▸ Dataset section:

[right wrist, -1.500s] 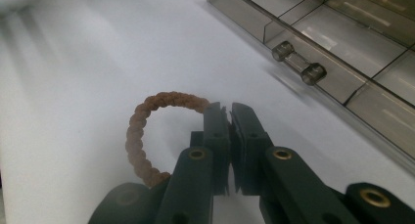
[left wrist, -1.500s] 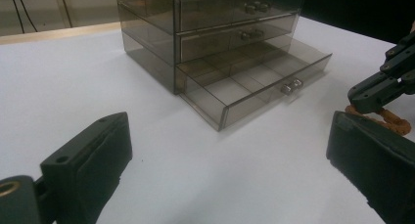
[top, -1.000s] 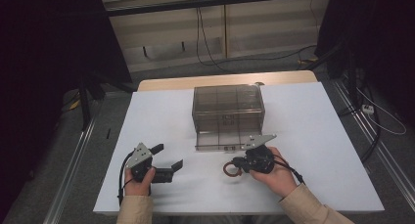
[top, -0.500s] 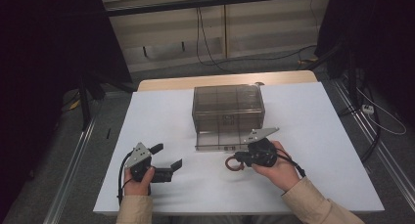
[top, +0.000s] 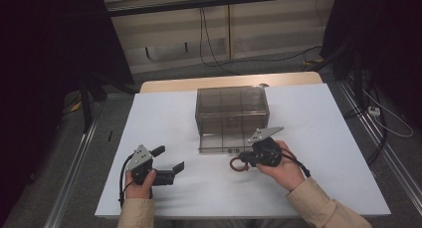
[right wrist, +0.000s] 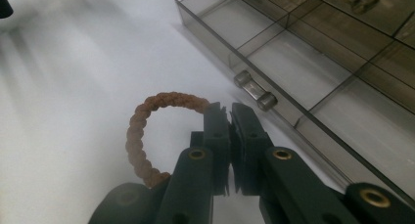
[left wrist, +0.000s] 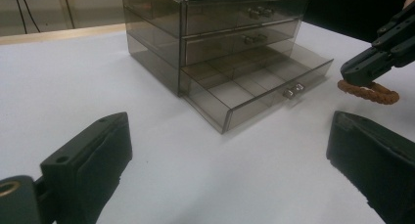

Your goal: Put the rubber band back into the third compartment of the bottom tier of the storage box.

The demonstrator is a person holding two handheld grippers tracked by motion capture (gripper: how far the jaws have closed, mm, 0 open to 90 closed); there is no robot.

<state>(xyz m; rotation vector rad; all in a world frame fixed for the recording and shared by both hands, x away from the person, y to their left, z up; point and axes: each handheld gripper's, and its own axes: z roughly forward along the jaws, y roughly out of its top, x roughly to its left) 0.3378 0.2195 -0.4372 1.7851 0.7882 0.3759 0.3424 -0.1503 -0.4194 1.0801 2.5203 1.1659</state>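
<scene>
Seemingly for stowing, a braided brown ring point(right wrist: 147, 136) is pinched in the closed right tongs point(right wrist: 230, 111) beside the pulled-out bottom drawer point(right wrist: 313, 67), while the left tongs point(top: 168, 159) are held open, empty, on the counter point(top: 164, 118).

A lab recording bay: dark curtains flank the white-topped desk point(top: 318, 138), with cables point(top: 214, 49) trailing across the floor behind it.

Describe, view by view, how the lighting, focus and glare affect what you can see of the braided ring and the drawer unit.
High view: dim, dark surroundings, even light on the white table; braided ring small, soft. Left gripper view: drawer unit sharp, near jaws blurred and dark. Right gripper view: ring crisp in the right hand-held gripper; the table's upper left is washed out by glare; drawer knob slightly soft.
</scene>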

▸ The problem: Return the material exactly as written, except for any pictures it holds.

▸ Response to this exercise:
[right wrist, -1.500s] 
[left wrist, -1.500s] 
[top, -1.000s] 
[top, -0.500s] 
[top, +0.000s] 
[right wrist, +0.000s] 
[left wrist, +0.000s] 

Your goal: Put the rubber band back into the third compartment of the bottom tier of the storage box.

The demonstrator is a person holding two handheld grippers tracked by motion capture (gripper: how far the jaws have closed, mm, 0 open to 90 closed); there is no robot.

<state>(xyz m; rotation vector rad; all in a world frame fixed for the recording and shared by both hands, x away from the person, y to their left, z up; point and axes: each handheld gripper's, and its own axes: z roughly forward along the jaws, y roughly out of its top, x roughly to its left) 0.3378 0.2195 -0.4372 1.7851 0.7882 0.3759 0.3424 -0.1503 -0.4194 1.0801 2.5203 1.1659</state>
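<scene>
Seemingly for stowing, a braided brown ring point(right wrist: 147, 136) is pinched in the closed right tongs point(right wrist: 230, 111) beside the pulled-out bottom drawer point(right wrist: 313, 67), while the left tongs point(top: 168, 159) are held open, empty, on the counter point(top: 164, 118).

A lab recording bay: dark curtains flank the white-topped desk point(top: 318, 138), with cables point(top: 214, 49) trailing across the floor behind it.

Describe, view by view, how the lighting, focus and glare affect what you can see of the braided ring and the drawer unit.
High view: dim, dark surroundings, even light on the white table; braided ring small, soft. Left gripper view: drawer unit sharp, near jaws blurred and dark. Right gripper view: ring crisp in the right hand-held gripper; the table's upper left is washed out by glare; drawer knob slightly soft.
</scene>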

The exercise concludes with that.